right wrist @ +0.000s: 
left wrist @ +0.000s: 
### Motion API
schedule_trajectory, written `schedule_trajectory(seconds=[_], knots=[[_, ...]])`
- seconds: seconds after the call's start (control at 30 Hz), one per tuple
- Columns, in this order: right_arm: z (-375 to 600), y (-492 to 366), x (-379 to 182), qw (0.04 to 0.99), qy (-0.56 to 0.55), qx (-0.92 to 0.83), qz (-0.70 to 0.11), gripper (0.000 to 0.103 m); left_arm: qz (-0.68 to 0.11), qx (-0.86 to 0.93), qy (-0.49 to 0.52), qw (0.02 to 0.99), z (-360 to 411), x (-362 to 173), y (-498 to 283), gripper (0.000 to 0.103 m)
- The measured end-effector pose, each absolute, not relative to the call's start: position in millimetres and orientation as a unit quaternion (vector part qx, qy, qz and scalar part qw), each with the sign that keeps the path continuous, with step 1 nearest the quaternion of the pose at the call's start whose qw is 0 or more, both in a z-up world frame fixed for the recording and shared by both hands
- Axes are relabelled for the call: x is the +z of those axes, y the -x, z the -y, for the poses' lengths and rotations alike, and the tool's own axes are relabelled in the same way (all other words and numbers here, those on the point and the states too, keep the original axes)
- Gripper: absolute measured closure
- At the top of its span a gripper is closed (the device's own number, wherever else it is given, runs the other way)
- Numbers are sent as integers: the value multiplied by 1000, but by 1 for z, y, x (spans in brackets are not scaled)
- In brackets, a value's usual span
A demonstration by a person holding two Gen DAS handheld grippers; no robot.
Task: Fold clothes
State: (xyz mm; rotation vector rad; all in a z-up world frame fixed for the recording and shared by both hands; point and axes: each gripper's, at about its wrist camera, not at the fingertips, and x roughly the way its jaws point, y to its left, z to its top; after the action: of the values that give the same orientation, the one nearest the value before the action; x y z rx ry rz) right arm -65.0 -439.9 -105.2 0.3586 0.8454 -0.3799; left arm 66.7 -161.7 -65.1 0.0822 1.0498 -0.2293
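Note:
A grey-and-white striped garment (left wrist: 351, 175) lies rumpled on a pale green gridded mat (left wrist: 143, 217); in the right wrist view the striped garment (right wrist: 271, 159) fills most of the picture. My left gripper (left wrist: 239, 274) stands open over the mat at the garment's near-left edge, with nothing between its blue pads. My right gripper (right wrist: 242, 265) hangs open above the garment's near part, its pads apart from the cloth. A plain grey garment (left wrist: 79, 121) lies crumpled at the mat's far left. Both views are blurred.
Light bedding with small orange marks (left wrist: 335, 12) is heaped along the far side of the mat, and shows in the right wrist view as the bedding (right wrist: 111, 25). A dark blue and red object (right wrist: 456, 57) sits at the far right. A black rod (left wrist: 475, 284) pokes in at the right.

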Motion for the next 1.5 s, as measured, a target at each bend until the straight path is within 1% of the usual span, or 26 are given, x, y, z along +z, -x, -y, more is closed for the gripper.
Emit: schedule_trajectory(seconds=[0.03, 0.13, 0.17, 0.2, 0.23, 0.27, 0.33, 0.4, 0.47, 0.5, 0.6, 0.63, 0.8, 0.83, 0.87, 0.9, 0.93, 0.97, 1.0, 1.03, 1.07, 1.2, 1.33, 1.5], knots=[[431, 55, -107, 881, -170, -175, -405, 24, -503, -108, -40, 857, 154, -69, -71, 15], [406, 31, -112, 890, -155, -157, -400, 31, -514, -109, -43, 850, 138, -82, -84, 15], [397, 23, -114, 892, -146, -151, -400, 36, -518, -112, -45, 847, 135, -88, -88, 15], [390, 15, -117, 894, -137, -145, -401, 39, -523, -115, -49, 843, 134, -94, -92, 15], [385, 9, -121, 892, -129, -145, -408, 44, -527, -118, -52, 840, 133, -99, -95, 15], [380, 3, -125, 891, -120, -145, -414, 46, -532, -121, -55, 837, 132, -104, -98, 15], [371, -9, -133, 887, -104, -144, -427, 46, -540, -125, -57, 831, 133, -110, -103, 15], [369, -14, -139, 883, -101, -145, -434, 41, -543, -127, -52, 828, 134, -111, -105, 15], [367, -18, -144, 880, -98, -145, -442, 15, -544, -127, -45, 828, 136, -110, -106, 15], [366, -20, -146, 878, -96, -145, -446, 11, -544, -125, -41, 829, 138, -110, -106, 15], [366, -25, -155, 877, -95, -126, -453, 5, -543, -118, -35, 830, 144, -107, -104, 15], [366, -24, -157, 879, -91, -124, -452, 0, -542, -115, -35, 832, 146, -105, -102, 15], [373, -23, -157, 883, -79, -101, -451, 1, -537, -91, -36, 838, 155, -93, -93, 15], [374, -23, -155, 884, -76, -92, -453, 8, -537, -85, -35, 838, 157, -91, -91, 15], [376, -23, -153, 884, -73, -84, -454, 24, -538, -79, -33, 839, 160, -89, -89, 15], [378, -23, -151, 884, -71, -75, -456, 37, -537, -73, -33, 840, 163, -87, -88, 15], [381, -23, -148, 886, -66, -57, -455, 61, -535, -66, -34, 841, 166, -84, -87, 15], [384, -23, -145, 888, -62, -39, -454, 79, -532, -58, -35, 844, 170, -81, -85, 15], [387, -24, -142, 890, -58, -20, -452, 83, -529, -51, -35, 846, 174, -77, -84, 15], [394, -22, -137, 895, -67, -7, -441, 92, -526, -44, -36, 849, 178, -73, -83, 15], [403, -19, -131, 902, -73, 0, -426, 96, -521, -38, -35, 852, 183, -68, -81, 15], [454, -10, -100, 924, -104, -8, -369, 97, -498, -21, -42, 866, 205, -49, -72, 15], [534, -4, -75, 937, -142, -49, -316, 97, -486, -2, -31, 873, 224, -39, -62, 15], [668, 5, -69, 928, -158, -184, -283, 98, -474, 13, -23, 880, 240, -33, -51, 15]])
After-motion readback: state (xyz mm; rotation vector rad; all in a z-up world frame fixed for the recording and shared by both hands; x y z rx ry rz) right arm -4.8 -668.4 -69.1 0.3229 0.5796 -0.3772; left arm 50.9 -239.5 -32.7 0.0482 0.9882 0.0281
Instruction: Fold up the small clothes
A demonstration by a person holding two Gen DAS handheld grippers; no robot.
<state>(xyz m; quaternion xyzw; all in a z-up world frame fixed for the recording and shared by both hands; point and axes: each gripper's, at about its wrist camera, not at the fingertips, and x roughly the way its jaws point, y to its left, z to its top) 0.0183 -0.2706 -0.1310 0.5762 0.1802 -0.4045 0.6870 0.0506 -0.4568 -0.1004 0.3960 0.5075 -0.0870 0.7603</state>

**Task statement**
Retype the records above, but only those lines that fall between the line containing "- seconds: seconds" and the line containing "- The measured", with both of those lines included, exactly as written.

**Completed task**
- seconds: seconds after the call's start (control at 30 Hz), one per tuple
- Columns, in this order: right_arm: z (-375 to 600), y (-492 to 366), x (-379 to 182), qw (0.04 to 0.99), qy (-0.56 to 0.55), qx (-0.92 to 0.83), qz (-0.70 to 0.11), gripper (0.000 to 0.103 m); left_arm: qz (-0.68 to 0.11), qx (-0.86 to 0.93), qy (-0.49 to 0.52), qw (0.02 to 0.99), z (-360 to 411), x (-362 to 173), y (-498 to 283), gripper (0.000 to 0.103 m)
- The measured end-effector pose, each absolute, not relative to the call's start: position in millimetres and orientation as a unit quaternion (vector part qx, qy, qz and scalar part qw), each with the sign that keeps the path continuous, with step 1 nearest the quaternion of the pose at the call's start whose qw is 0 or more, both in a z-up world frame fixed for the recording and shared by both hands

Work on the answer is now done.